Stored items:
+ + + +

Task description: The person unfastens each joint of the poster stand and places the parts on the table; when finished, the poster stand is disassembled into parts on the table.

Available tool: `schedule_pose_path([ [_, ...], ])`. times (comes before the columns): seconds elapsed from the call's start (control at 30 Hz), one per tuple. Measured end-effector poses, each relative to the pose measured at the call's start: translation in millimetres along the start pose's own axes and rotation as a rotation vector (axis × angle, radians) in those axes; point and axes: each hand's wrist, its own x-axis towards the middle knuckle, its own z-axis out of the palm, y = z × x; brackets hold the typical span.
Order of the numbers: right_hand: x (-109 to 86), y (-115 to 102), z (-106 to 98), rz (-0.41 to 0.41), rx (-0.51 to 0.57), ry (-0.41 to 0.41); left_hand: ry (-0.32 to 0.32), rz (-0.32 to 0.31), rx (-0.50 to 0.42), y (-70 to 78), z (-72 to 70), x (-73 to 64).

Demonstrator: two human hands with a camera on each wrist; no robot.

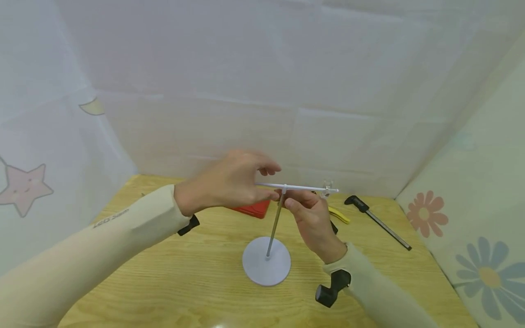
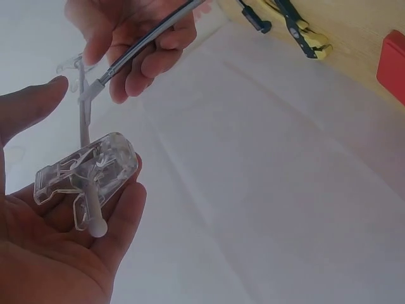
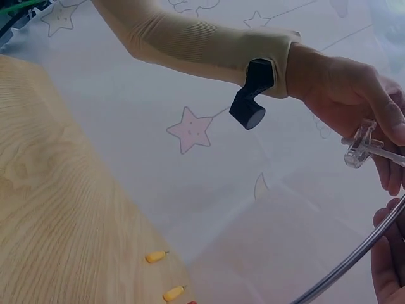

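Observation:
A small T-shaped stand has a round white base (image 1: 256,271) on the table, a metal pole (image 1: 275,225) and a thin white crossbar (image 1: 305,187). At the crossbar's right end sits a clear plastic clip (image 1: 327,187). Another clear clip (image 2: 117,158) is on the left end, lying against the fingers of my left hand (image 1: 231,180); the thumb stands apart from it. My right hand (image 1: 316,223) holds the pole just below the joint, its fingers behind the metal. In the head view, my left hand hides the left clip.
A red case (image 1: 256,209) lies behind the stand. To the right are a yellow-handled tool (image 1: 339,215) and a caliper (image 1: 379,222) with a black head. Two small yellow-handled pieces (image 3: 155,256) lie near the table edge. White cloth walls rise around the table.

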Motion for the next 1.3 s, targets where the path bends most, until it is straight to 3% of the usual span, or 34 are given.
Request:
schedule_pose_path([
  [0.6,3.3,1.4,10.1,0.020,0.003,0.069,-0.051,0.017,0.014,5.1,1.7,8.1],
  [1.0,3.6,3.8,17.1,0.031,-0.102,0.178,-0.049,0.043,0.039,6.5,3.2,8.1],
  [1.3,6.3,3.4,19.0,0.014,-0.150,0.170,-0.051,0.068,0.071,7.3,2.6,9.9],
])
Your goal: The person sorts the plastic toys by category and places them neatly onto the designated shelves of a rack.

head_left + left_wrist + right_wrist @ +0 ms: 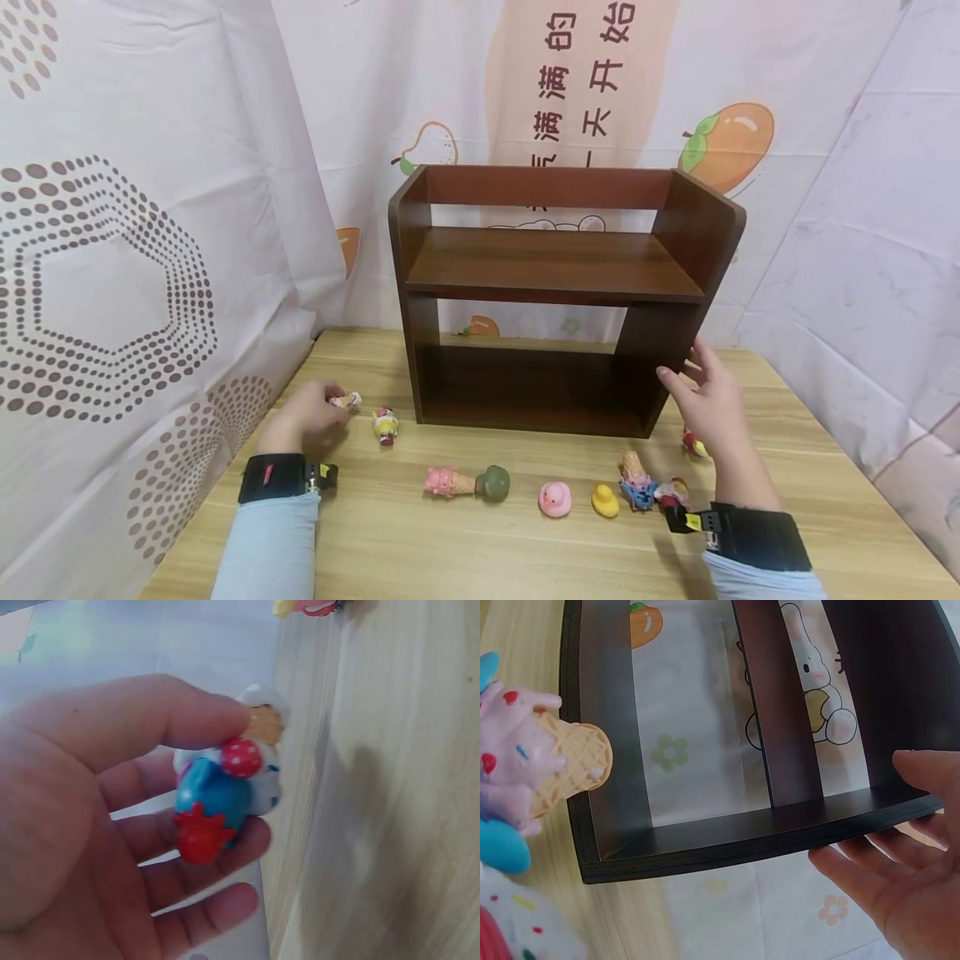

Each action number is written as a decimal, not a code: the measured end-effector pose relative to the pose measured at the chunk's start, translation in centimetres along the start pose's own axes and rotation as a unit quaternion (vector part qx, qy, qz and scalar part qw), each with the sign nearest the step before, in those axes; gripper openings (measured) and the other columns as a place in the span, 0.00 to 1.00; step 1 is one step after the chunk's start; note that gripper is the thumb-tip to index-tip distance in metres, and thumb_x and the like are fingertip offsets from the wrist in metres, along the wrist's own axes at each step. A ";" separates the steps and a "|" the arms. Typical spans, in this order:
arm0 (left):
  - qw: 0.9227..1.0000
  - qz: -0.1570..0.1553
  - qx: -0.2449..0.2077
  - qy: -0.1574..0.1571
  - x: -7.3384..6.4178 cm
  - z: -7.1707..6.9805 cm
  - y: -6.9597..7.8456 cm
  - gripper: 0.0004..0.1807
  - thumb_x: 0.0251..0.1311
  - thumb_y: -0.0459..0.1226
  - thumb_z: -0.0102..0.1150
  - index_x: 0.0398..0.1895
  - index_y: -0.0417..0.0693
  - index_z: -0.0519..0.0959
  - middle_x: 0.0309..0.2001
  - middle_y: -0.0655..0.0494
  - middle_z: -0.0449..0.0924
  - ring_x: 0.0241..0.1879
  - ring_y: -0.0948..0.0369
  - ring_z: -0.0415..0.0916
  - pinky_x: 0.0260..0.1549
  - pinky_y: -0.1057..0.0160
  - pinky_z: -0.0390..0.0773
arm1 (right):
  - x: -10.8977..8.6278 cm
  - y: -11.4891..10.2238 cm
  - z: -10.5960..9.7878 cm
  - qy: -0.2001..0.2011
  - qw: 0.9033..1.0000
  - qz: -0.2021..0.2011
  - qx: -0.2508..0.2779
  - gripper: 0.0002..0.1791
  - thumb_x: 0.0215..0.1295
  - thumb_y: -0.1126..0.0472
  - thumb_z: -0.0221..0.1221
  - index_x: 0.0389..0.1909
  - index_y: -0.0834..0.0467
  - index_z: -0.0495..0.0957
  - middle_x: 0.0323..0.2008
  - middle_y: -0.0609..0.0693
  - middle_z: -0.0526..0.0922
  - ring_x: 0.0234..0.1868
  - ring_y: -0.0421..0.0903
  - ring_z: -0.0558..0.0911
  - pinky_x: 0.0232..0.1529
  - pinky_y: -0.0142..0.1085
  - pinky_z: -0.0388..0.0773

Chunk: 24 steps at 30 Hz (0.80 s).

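Between the thumb and fingers of my left hand [309, 410] is a small toy figurine [214, 791], blue, white and red with a tan cone-like part, held above the left side of the table. A dark brown two-tier shelf [555, 260] stands upright at the back of the table. My right hand [711, 402] grips its right side panel, thumb on the inner side and the other fingers outside, as the right wrist view also shows. Just right of my left hand stands a yellow and white figurine [386, 426].
In front of the shelf lie a pink ice-cream-cone toy [442, 482], a green round toy [493, 483], a pink duck [555, 498] and a yellow duck [605, 501]. Near my right forearm are a cone figurine [637, 483], a red-white figurine [672, 493] and a red-yellow toy [694, 445].
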<state>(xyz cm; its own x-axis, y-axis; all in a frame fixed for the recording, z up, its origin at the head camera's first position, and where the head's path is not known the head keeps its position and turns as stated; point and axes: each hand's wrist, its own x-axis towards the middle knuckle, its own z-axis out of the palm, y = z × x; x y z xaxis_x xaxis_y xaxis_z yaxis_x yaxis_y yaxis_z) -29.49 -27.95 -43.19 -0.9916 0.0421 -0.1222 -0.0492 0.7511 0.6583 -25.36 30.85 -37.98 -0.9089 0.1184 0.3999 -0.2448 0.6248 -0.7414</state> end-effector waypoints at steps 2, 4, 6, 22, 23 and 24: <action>1.000 -0.003 -0.016 0.007 -0.1 -0.1 0.2 0.22 0.60 0.36 0.66 0.56 0.38 0.76 0.43 0.44 0.80 0.40 0.50 0.77 0.35 0.55 0.79 | -0.1 0.0 0.0 -0.001 1.000 -0.002 0.000 0.42 0.74 0.49 0.60 0.81 0.53 0.53 0.71 0.68 0.67 0.65 0.70 0.72 0.56 0.62 0.72; 0.999 -0.001 -0.026 0.020 -0.1 -0.3 0.4 0.23 0.62 0.37 0.65 0.59 0.39 0.75 0.45 0.43 0.80 0.42 0.49 0.77 0.38 0.54 0.79 | -0.1 0.0 0.0 -0.001 1.000 -0.003 0.002 0.42 0.74 0.49 0.60 0.81 0.53 0.52 0.71 0.67 0.67 0.65 0.70 0.72 0.56 0.62 0.72; 0.999 0.010 -0.019 0.046 -0.1 -0.5 0.6 0.25 0.62 0.38 0.65 0.61 0.41 0.75 0.47 0.43 0.80 0.45 0.48 0.77 0.43 0.51 0.79 | -0.1 0.0 0.0 -0.002 1.000 -0.002 0.004 0.42 0.74 0.49 0.60 0.81 0.53 0.52 0.71 0.68 0.66 0.65 0.70 0.72 0.56 0.63 0.72; 0.975 0.107 0.039 0.190 0.1 -1.4 1.8 0.24 0.55 0.34 0.65 0.57 0.36 0.78 0.51 0.38 0.79 0.49 0.44 0.77 0.51 0.44 0.76 | 0.0 0.1 0.0 -0.008 1.000 0.008 0.010 0.42 0.74 0.48 0.59 0.82 0.51 0.51 0.72 0.68 0.65 0.66 0.72 0.70 0.55 0.66 0.71; 0.974 0.109 0.041 0.193 0.1 -1.4 1.9 0.24 0.55 0.34 0.65 0.57 0.36 0.78 0.51 0.38 0.79 0.49 0.44 0.77 0.51 0.44 0.76 | 0.0 0.1 0.0 -0.009 1.000 0.009 0.010 0.42 0.74 0.48 0.59 0.82 0.51 0.50 0.72 0.68 0.65 0.66 0.72 0.70 0.55 0.66 0.71; 0.973 0.112 0.042 0.196 0.0 -1.4 2.0 0.24 0.55 0.34 0.65 0.57 0.36 0.79 0.51 0.38 0.79 0.49 0.44 0.77 0.51 0.43 0.76 | 0.0 0.1 0.0 -0.009 1.000 0.009 0.010 0.42 0.74 0.48 0.59 0.82 0.51 0.50 0.72 0.68 0.64 0.66 0.72 0.70 0.55 0.66 0.71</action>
<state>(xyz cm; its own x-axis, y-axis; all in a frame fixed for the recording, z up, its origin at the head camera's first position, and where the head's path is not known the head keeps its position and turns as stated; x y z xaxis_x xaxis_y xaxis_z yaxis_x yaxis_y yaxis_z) -29.80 -27.38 -40.80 -0.9465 -0.0320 0.3212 0.1663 0.8046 0.5701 -25.38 30.89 -38.08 -0.9192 0.1149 0.3767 -0.2349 0.6078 -0.7585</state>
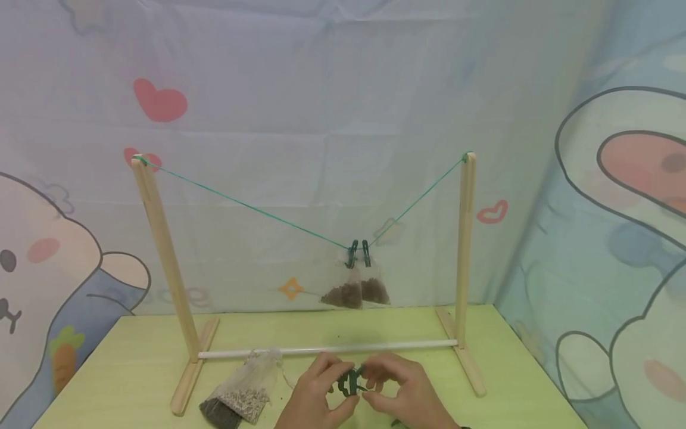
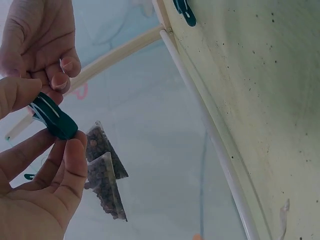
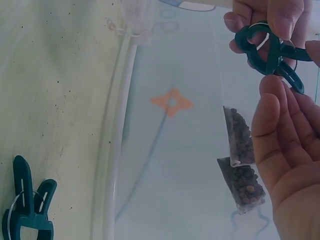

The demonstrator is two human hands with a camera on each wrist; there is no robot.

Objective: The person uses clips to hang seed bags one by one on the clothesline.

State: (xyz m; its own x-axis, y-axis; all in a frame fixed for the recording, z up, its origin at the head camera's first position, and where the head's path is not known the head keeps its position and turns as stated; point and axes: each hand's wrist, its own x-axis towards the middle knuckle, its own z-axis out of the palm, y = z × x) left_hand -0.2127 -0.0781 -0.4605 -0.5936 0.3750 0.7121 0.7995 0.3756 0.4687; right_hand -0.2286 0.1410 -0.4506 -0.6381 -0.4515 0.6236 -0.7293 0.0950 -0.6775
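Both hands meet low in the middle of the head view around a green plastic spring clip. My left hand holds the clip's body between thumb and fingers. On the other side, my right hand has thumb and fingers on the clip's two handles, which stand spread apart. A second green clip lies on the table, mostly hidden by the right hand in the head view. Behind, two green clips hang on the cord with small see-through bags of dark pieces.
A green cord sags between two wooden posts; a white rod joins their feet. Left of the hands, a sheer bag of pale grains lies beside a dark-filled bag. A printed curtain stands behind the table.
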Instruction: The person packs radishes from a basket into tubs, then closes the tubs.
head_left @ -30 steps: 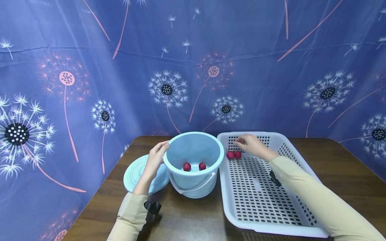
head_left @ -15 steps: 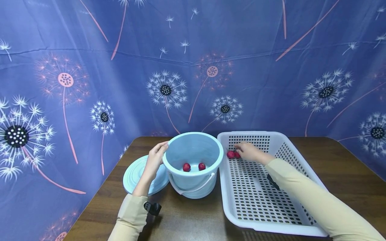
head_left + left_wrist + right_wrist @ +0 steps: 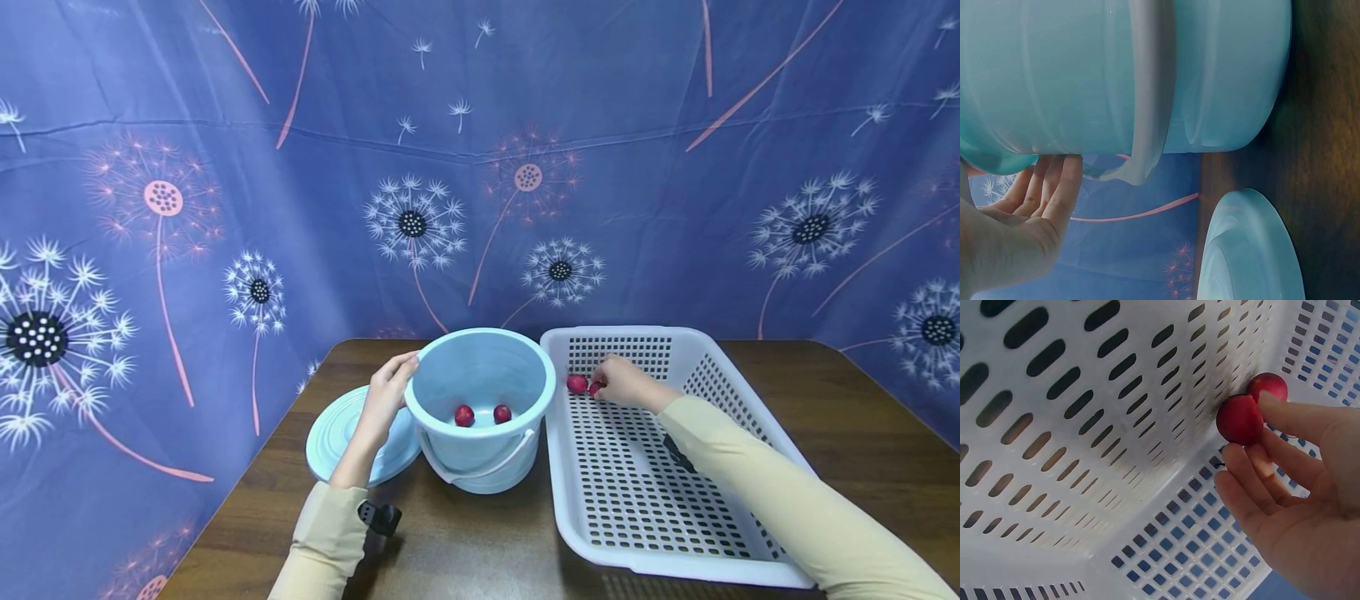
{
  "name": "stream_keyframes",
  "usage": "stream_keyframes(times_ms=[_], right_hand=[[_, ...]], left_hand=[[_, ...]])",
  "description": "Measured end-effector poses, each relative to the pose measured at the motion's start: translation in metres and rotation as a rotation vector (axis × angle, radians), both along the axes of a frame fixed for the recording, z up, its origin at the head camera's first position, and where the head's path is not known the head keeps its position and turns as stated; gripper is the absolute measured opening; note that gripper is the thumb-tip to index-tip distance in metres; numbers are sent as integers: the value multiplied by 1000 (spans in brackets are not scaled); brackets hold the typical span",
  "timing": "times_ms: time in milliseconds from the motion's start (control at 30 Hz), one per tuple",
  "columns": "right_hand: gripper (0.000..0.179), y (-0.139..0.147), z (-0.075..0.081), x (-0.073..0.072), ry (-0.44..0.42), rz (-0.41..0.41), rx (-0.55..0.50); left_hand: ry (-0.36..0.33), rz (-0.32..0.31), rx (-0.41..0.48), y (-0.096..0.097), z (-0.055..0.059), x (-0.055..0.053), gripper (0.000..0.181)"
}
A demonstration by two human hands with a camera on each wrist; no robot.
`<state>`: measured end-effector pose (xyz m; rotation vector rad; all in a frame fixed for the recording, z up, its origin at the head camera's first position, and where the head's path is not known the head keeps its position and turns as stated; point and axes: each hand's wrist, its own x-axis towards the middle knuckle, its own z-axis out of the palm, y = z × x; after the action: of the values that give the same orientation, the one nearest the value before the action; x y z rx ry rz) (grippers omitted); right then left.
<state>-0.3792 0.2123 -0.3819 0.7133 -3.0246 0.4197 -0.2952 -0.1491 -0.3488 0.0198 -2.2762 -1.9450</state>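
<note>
My left hand (image 3: 388, 387) holds the rim of a light blue bucket (image 3: 480, 462) at its left side. In the left wrist view several fingers (image 3: 1054, 187) touch the bucket's outer wall just under the rim. Two small round red radishes (image 3: 464, 416) lie inside the bucket. Over the far left part of a white plastic basket (image 3: 645, 550), my right hand (image 3: 626, 383) pinches a red radish (image 3: 1239, 420) between thumb and fingers. Another radish (image 3: 1267, 386) sits right behind it, against the basket wall; the hand partly covers the pinched one in the head view.
A light blue lid (image 3: 341, 429) lies on the wooden table (image 3: 457, 550) left of the bucket, under my left forearm. The bucket's white handle (image 3: 487, 467) hangs down in front. A blue dandelion-print cloth (image 3: 480, 167) stands behind the table.
My right hand has come down to the radishes in the basket and taken hold of one, shifting them slightly right. The left hand stays on the bucket rim.
</note>
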Motion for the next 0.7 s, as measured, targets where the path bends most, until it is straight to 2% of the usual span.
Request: stream_keyframes(times_ms=[300, 700], right_hand=[[32, 4, -1, 1, -66, -51, -34], [28, 8, 2, 3, -64, -45, -11]], left_hand=[[-4, -9, -2, 0, 0, 1, 42], [3, -9, -4, 0, 1, 1, 42]])
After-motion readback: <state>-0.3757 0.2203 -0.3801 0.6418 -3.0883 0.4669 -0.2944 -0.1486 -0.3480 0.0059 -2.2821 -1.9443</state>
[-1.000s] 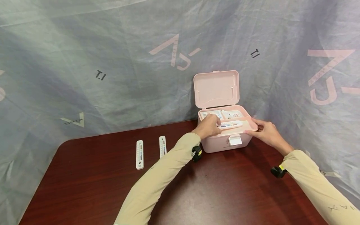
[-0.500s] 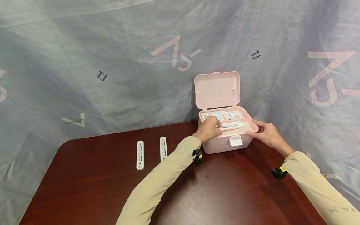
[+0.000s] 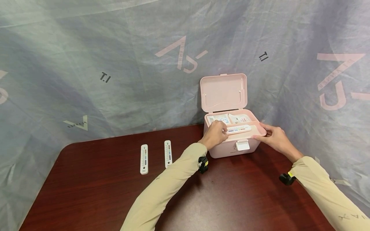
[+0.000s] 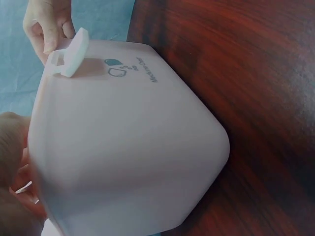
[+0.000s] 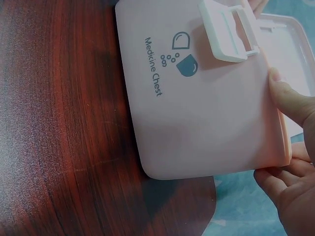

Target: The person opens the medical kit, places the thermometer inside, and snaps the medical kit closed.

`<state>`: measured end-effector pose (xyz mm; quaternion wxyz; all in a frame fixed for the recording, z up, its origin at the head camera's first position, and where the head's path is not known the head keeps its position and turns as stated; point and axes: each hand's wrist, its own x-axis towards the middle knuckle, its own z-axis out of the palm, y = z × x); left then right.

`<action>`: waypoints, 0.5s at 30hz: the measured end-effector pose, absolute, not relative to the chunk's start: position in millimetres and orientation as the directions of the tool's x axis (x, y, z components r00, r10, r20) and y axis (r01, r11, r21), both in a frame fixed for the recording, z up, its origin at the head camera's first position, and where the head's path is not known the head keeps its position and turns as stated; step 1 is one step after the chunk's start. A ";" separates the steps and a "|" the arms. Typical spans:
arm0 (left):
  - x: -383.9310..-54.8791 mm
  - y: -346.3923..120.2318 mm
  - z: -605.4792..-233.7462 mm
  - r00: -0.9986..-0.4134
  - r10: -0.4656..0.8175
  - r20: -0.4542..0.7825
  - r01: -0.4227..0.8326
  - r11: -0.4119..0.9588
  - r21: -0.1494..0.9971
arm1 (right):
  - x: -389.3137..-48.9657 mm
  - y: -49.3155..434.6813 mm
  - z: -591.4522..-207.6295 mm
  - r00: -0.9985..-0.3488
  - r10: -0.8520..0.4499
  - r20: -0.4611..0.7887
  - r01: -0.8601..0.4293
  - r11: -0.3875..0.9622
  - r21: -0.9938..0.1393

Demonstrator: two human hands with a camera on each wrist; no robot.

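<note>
A pink medicine chest (image 3: 221,150) stands on the table with its lid (image 3: 224,93) raised. Across the front compartment of its top tray lies a white strip thermometer (image 3: 240,129), scale facing up. My left hand (image 3: 214,134) pinches the left end of this thermometer, fingers curled over the tray's left side. At the opposite side, my right hand (image 3: 276,140) grips the chest's right front corner. In the right wrist view, the thumb (image 5: 290,101) lies on the rim (image 5: 276,110) and the other fingers are under the corner.
Two more white thermometers (image 3: 144,159) (image 3: 168,153) lie left on the dark red table (image 3: 101,186); my left sleeve reaches close to the nearer one. White packets (image 3: 239,118) fill the tray's rear compartments. A white latch (image 3: 242,145) sticks out in front. Grey cloth (image 3: 130,64) hangs behind.
Both hands stay at the chest, and the thermometer keeps its place in the tray. The head view shifts very slightly.
</note>
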<state>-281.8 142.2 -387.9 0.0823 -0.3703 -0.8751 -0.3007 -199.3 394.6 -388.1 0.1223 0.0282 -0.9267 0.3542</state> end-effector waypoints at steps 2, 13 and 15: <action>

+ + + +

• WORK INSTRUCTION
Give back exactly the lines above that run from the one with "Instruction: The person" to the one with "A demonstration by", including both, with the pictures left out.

• EXERCISE RESULT
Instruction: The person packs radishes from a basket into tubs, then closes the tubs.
head_left @ -30 steps: 
head_left @ -15 steps: 
head_left + left_wrist + right_wrist @ +0 steps: 
{
  "name": "stream_keyframes",
  "usage": "stream_keyframes(times_ms=[_], right_hand=[[_, ...]], left_hand=[[_, ...]])",
  "description": "Measured end-effector poses, each relative to the pose measured at the motion's start: translation in metres and rotation as a rotation vector (axis × angle, radians), both along the axes of a frame fixed for the recording, z up, its origin at the head camera's first position, and where the head's path is not known the head keeps its position and turns as stated; gripper is the absolute measured opening; note that gripper is the thumb-tip to index-tip distance in metres; numbers are sent as integers: the value multiplied by 1000 (spans in brackets are not scaled); brackets hold the typical span",
  "timing": "times_ms: time in milliseconds from the motion's start (control at 30 Hz), one per tuple",
  "columns": "right_hand: gripper (0.000..0.179), y (-0.139..0.147), z (-0.075..0.081), x (-0.073..0.072), ry (-0.44..0.42), rz (-0.41..0.41), rx (-0.55..0.50); left_hand: ry (-0.36..0.33), rz (-0.32..0.31), rx (-0.41..0.48), y (-0.096..0.097), z (-0.055..0.059), x (-0.055..0.053), gripper (0.000..0.181)"
}
A demonstration by two human hands with a camera on each wrist; no robot.

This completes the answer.